The Amendment to the Sponsor Letter Agreement is filed as
Exhibit 10.4 to this Current Report on Form 8-K and the foregoing description of the form of Amendment to the Sponsor
Letter Agreement is qualified in its entirety by reference thereto.
A&R Registration Rights Agreement
At the consummation of the Business Combination Agreement, New PubCo,
the Sponsor and certain persons named therein shall enter into an amended and restated registration rights agreement (the “A&R
Registration Rights Agreement”), pursuant to which that certain Registration Rights Agreement, dated as of August 13,
2021, shall be amended and restated in its entirety, as of the Closing. As a result, the holders of registrable securities will be able
to make a written demand for registration under the Securities Act of 1933, as amended (the “Securities Act”)

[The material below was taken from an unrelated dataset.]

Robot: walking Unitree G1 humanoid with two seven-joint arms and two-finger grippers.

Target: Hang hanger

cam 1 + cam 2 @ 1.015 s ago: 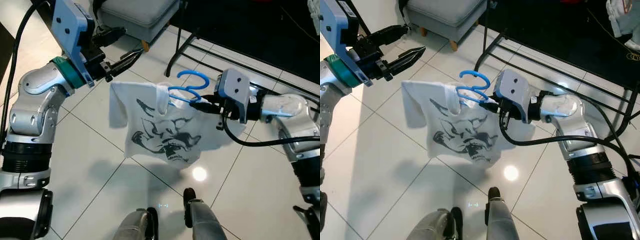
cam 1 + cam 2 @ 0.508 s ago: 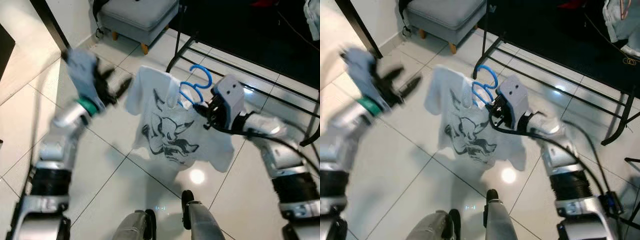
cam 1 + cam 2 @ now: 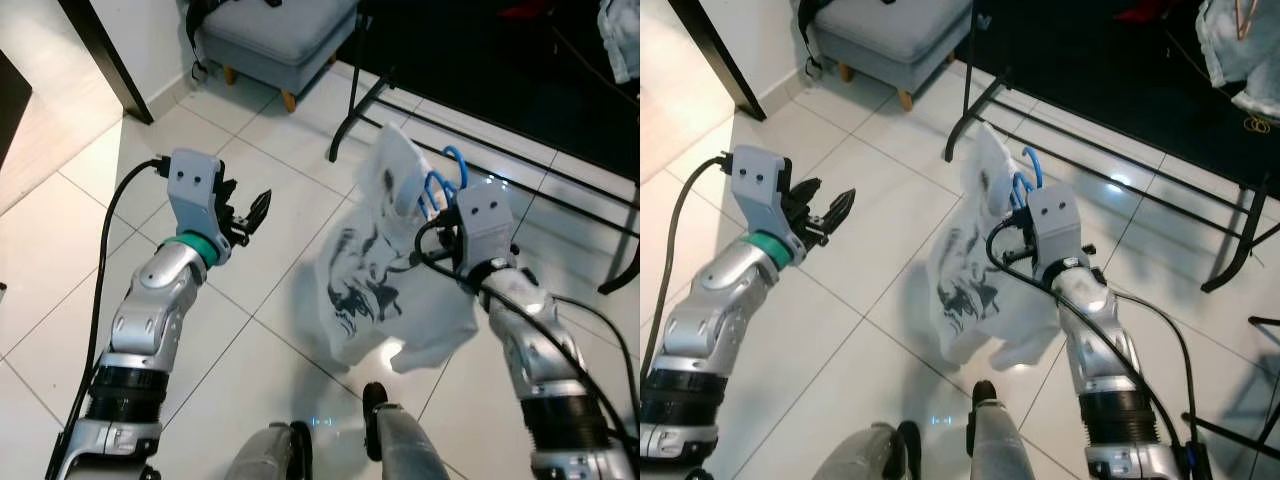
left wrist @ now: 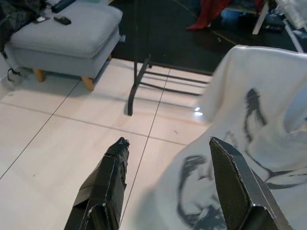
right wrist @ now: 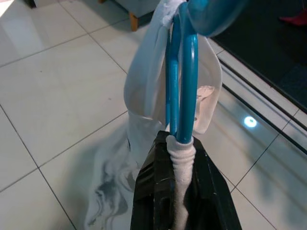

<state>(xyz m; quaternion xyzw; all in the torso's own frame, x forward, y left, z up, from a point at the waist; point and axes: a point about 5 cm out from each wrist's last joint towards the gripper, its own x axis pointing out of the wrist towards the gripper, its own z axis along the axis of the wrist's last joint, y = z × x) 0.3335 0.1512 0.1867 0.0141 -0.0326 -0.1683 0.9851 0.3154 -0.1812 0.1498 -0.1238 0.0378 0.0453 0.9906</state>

of all or a portion of their registrable securities, subject to certain limitations so long as such demand includes a number of registrable
securities with a total offering price in excess of $30 million. Any such demand may be in the form of an underwritten offering, it being
understood that, subject to certain exceptions, the New PubCo shall not be required to conduct more than two underwritten offerings in
any 12-month period. In addition, the holders of registrable securities will have “piggy-back” registration rights to include
their securities in other registration statements filed by New PubCo subsequent to the Closing. New PubCo has also agreed to file within
30 days of the Closing a resale shelf registration statement covering the resale of all registrable securities.
The form of A&R Registration Rights Agreement is filed as Exhibit 10.5
to this Current Report on Form 8-K and the foregoing description of the form of A&R Registration Rights Agreement is qualified
in its entirety by reference thereto.